• darısı,

    (bkz: büyük ev ablukada)
    (bkz: 123)
    (bkz: halimden konan anlar)
    (bkz: yok öyle kararlı şeyler)
    (bkz: mabel matiz)
    (bkz: son feci bisiklet)

    ve türevlerinin başına dediğim olay. hatta,

    (bkz: ceylan ertem)
    (bkz: gaye su akyol)

    gibileri de örnek alıp atomlarına parçalanabilirler bence.

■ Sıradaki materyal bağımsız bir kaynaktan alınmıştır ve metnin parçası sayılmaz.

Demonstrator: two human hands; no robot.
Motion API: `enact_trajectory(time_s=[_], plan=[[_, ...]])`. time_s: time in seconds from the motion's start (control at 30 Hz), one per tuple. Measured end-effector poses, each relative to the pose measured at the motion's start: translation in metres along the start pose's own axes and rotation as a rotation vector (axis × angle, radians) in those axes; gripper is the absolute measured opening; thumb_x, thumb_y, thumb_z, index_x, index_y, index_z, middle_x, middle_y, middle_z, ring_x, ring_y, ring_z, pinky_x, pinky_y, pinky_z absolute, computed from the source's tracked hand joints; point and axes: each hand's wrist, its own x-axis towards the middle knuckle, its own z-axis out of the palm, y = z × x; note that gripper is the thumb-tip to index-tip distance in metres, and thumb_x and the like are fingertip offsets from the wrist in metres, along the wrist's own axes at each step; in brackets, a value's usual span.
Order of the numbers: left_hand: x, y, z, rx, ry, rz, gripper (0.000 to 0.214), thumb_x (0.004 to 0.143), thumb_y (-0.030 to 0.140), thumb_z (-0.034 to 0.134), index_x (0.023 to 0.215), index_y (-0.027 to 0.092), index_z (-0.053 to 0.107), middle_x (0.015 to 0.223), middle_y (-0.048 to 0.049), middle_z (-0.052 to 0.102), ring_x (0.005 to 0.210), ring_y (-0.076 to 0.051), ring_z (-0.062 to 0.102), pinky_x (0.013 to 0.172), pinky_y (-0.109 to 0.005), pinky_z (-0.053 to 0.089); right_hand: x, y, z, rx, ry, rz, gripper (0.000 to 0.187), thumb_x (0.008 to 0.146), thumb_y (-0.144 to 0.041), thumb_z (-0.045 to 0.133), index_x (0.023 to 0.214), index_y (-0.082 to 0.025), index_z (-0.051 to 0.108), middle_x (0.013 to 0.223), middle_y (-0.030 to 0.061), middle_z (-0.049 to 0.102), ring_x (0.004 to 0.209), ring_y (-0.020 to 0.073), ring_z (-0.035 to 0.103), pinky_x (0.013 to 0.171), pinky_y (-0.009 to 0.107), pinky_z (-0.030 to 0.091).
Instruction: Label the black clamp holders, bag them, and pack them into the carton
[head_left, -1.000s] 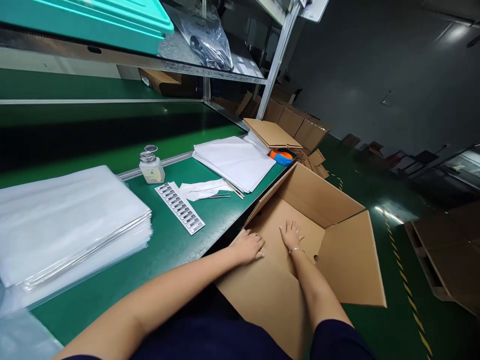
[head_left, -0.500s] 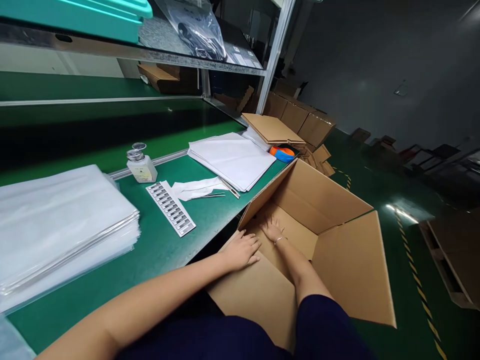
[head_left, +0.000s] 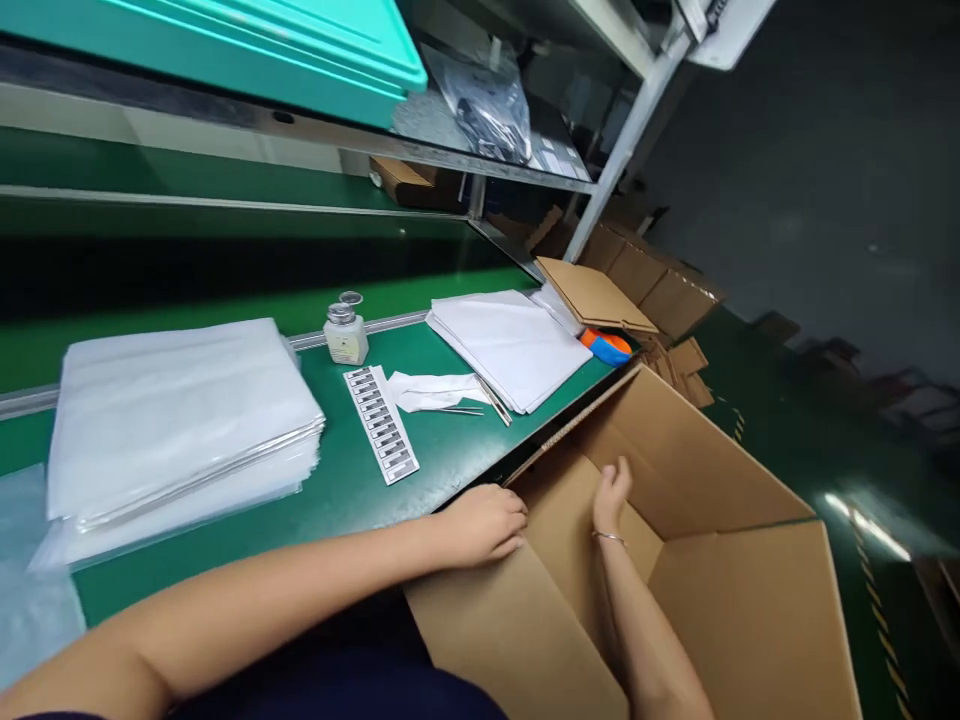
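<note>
A large open cardboard box (head_left: 720, 480) stands beside the green table (head_left: 450, 455), at its near right edge. My left hand (head_left: 484, 522) rests curled on the box's near-left flap, close to the table edge. Inside the box, my right hand (head_left: 611, 495) is held edge-up with its fingers straight, against the left inner wall. A thin bracelet circles that wrist. Neither hand holds a loose object.
On the table lie a thick stack of clear plastic bags (head_left: 172, 420), a small bottle (head_left: 345, 335), a strip of barcode labels (head_left: 381, 438), tweezers on white paper (head_left: 450, 395), a stack of white sheets (head_left: 514, 345) and an orange-blue tape dispenser (head_left: 607, 347). Flat cardboard boxes (head_left: 660, 285) are piled behind.
My right hand has turned from lying flat on the box's floor to standing on edge against the left inner wall. The left hand has stayed on the flap. The view has shifted.
</note>
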Motion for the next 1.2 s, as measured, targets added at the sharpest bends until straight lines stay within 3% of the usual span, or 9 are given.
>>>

    sevenlerine sesleniyorum; dağılmalarının sebebi sizsiniz muhtemelen. çünkü tüm bu vasat bile olamayan isimlerin başımıza birer sanat uleması kesilmelerinin müsebbibi sizsiniz. onları egolarla sarıp sarmaladınız. hepsini birer sanatçı olduklarına inandırdınız. derdim kişisel zevkler değil. beğenirsin dinlersin amenna. kimsenin kimseden üstünlüğü yoktur bu konuda. amma velakin sağda solda bu gibi grupların önüne sürekli, kaliteli, iste sanat bu, müzikte son nokta gibi sıfatları getirmeseydiniz, onlara müzikal anlamda aslında hangi seviyede olduklarını hatırlatsaydınız, bugün bunlar gibi marjinallik adı altında bok püsür işler yapan tüm insanlar; kişisel çekişmelerini, egolarını bir kenara bırakıp kendilerini geliştirmek, ufuklarını açmak için hala çalışıyor olabileceklerdi. ha tabi ki öyle olmak zorunda değiller. sonuçta bu bir gönül işi, nasıl mutluysan öyle yaparsın. bu tür bir vizyonu olmak zorunda değil kimsenin. dinleyicinin de öyle. ama dediğim gibi konu eğer müzikal kaliteyse, yaptığın işe ekstradan bir değer katmaksa eğer işte orada duracaksın. bu ilgiyi hak etmiş o kadar fazla müzisyen var ki kenarda köşede. hatta bir çoğu öldü bunların. bir çoğu yaşlandı müziği bıraktı. tüm şarkıları, bu bahsi geçen insanların tek bir şarkısı kadar dinlenmeyerek, değer görmeyerek. sevmeyin tamam ama haksızlık etmeyin. bunlar gibi-kişiliklerini karakterlerini bilmem, müzikal anlamda konuşuyorum- bomboş insanları tepemize çıkarmayın.
  • türk rock camiasının geldiği hale bak. ulan sırf saçı uzun diye dayak yiyen, pasajları basılan ama bunca baskıya rağmen kendini bozmayan ve tanıyanların "efendi çocuklar" dediği bir camiaydı bu camia. pentagram gitaristi ümit yılbar gönüllü komando olarak pkk ile çatışmada şehit oldu. rahmetli barış manço ve cem karaca insan sevgisiyle, çocuk sevgisiyle, doğa sevgisiyle bilindi. bu adamlar uzun saçlı erkeklerin "ibne" olmadığını bu topluma ispatladı. bu ülkenin gördüğü en büyük yeteneklerden yavuz çetin kendi canına kıymadan önce kötülüğe duyduğu nefretini muazzam bir şarkıyla kusarak gitti*. geçenlerde kaybettiğimiz özkan uğur gören herkesin yüzünde tebessüm oluşturan bir insandı. bu camia haksızlığa, zulme ve adaletsizliğe karşı hep ses çıkardı. gelinen noktada ne kendine ne ailesine ne topluma en ufak bir faydası dokunmayan böyle ezik tiplerin "camiadan" görülmesi bile utanç verici. kadıköy ve cihangir dışında nefes alamayacak bu pısırık depresif züppelere prim vermeyin.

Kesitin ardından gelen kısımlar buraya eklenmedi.